However that may be, I could check this edition quickly. I noticed the synodal statutes of bishop Dirk van Are, issued in 1209 and reissued by bishop Wilbrand van Oldenburg in 1236 (vol. V, pp. 48-53) have not made it yet into the spreadsheet and the database. These statutes had been published already by the near namesake of Samuel Muller Hzn. (1852-1915), his nephew Samuel Muller Fzn. (1848-1922), son of the famous book dealer and collector of engravings and pamphlets Frederik Muller, in Het oudste cartularium van het Sticht Utrecht (The Hague 1892) 172-178. The team at Stanford adds for two statutes from Utrecht information about a much older edition, the Concilia Germaniae edited by Johann Friedrich Schannat and Joseph Hartzheim (11 vol., Cologne 1759-1790). For the synod in the archdiocese Cologne held in 1332 by Heinrich von Virneburg not only the edition by Joosting and Muller is noted (V, pp. 1-43), but also those in the Concilia Germaniae IV, 282-285 and by Mansi, vol. XXV, cols. 723-726. Seventeen statutes have been connected with this archbishop, and the information about their manuscript tradition, (partial) editions and relevant literature mentioning them is excellent.

Looking beyond the database

Of course the Corpus synodalium is not a creation ex nihilo.

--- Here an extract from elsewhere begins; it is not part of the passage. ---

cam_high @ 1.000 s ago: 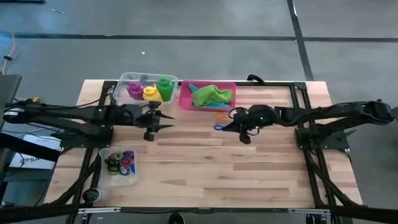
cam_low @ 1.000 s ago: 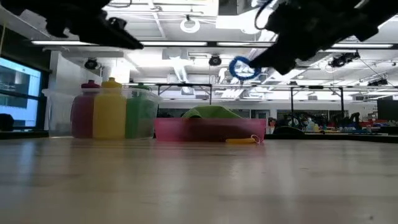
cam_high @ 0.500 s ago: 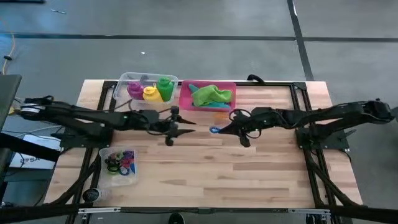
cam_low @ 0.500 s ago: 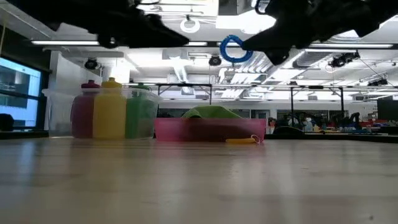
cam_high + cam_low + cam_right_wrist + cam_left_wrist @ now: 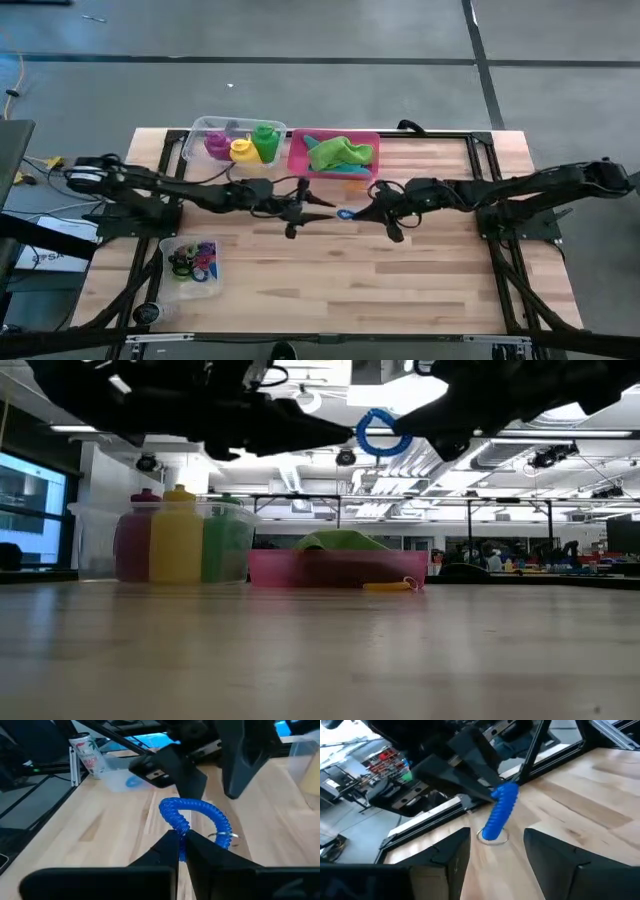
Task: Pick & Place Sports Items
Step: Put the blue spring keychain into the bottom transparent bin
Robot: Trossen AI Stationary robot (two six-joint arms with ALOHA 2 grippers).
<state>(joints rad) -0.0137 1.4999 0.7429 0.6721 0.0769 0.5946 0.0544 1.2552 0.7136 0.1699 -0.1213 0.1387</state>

There is a steady flow of studies and editions. Twenty-five years ago Joseph Avril wrote his most valuable article ‘Les décisions des conciles et synodes’ for the volume Identifier sources et citations, Jacques Berlioz et alii (eds.) (Turnhout 1994) 177-189. At the university of Bonn you can find the Bibliographia Synodalis Iuris Antiqui (BISA) with both a German and an English interface. The repertory for relevant sources from France exists already for a half a century, Répertoire des statuts synodaux des diocèses de l’ancienne France du XIIIe à la fin du XVIIIe siècle, André Artonne, Louis Guizard and Odette Pontal (eds.) (Paris 1969). Odette Pontal contributed the volume Les statuts synodaux for the Typologie des sources du Moyen Âge occidental (Turnhout 1975). Avril and Pontal edited numerous French synodal statutes. The bibliography of Jakub Sawicki appeared even earlier [Bibliographia synodorum particalarium (Città del Vaticano 1967)]. These works are just a few examples of repertories, studies and editions.

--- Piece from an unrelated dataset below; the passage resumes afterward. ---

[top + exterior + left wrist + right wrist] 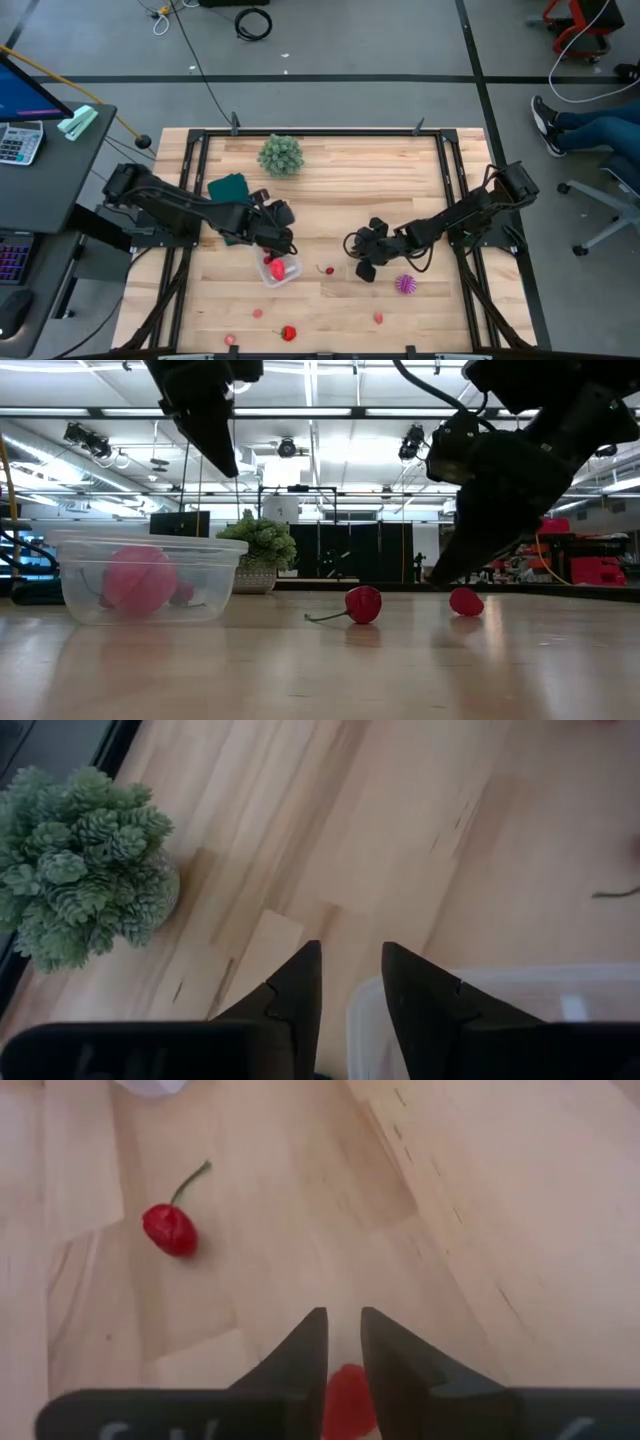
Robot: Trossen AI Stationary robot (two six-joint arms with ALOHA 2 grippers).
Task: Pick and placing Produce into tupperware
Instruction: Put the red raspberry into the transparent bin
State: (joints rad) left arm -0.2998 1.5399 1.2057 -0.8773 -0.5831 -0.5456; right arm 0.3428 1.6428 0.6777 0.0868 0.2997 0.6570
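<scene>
- While the left tool (283, 238) is hanging just above the far edge of the tupperware (281, 269), its two dark fingers (290, 1000) are standing a narrow gap apart with nothing between them.
- Sitting left of the table's (340, 175) middle, the tupperware is holding a large pink piece (138, 580) and a smaller red one beside it.
- Reaching in from the right side, the right tool (362, 262) is hovering low over the boards at mid-table, its fingers (305, 1355) drawn close around a small red piece (347, 1400); whether they are actually pressing on it I cannot tell.
- Lying loose between the tupperware and the right tool is a red cherry-like piece with a thin stem (329, 269).
- Resting just beside the right arm, toward the near edge, is the spiky purple piece (405, 284).
- Scattered along the near edge are more produce: a red piece (289, 333), a pink one (257, 313), another pink one (379, 318) and one at the very rim (231, 341).
- Standing at the far side of the table is a bushy pale-green plant (281, 155), with a dark green flat piece (230, 188) lying near the left arm.
</scene>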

Let’s not forget to look at the blog of this project! The category cartographie of the blog enables you to follow the progress of the integrated digital map of medieval ecclesiastical jurisdictions using the ArcGIS system, more specifically for church provinces and dioceses. It took me some time to spot in the database the tiny button which opens the map. If you insist in having a preview of the map you can open it also separately, but currently only the black-and-white version is working. The changes in the boundaries of dioceses and church provinces will also eventually become visible. The posts do not tell which product of the ArcGIS product line is used. The reason behind the somewhat hidden place of the map is a clear wish to create publicity only when the map and the database come close to perfection. The blog informs you about the regular international workshops around the project held since 2018. It tells you also how Rowan Dorin started in 2011 to create the overview of relevant sources for the Corpus synodalium. He intends to launch the project officially in June 2020.

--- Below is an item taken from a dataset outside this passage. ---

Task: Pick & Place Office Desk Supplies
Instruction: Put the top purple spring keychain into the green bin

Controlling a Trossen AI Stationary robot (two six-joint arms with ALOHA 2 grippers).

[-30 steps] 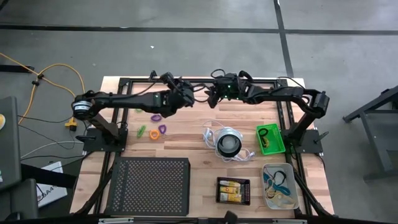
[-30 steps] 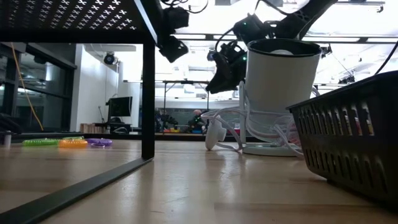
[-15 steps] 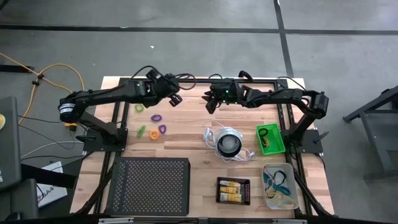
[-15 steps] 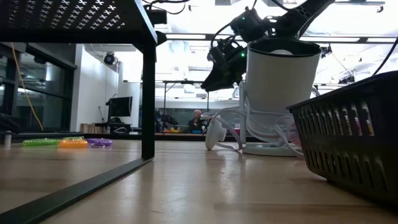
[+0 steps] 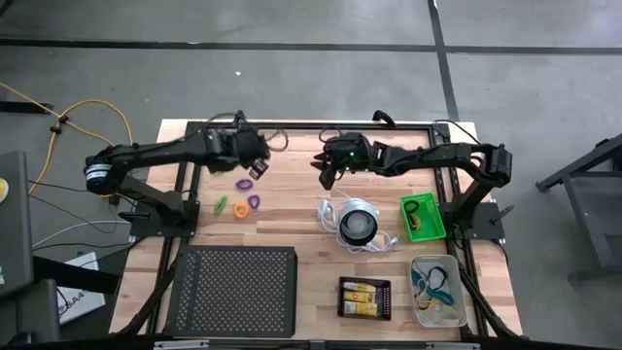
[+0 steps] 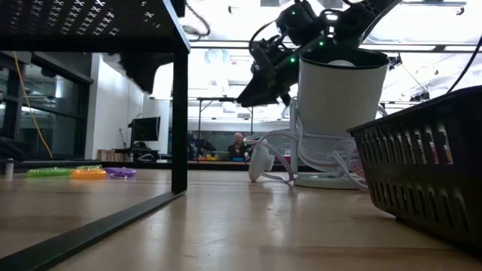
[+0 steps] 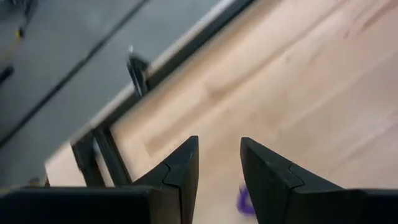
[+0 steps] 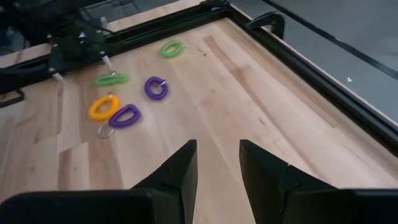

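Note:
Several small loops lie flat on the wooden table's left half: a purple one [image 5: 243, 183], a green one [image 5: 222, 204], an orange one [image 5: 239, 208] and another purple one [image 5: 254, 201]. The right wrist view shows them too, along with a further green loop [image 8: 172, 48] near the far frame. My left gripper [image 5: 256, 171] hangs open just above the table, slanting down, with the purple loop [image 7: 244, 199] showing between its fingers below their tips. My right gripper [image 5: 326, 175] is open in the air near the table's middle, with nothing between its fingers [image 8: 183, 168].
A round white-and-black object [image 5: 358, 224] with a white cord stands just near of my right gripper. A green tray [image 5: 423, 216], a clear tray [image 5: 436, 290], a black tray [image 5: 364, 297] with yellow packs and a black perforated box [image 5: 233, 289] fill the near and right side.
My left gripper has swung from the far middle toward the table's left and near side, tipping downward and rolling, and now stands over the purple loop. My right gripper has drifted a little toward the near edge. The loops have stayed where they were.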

A preview of things to come

After using the database for several days it is time to write about my first impressions. Even though what I saw is really a preview of things to come, I can only applaud the efforts of Rowan Dorin and his team. I would have been happy with having only an online repertory of resources for studying diocesan statutes and provincial synods, but here you get also access to the texts themselves of these resources. The Philologic4 database enables you to study these texts in other ways than you would do when using a printed edition. The European scale of the Corpus synodalium is most welcome. The visualization of results on an online map invites you to make comparisons outside the corner of Europe you happen to be studying.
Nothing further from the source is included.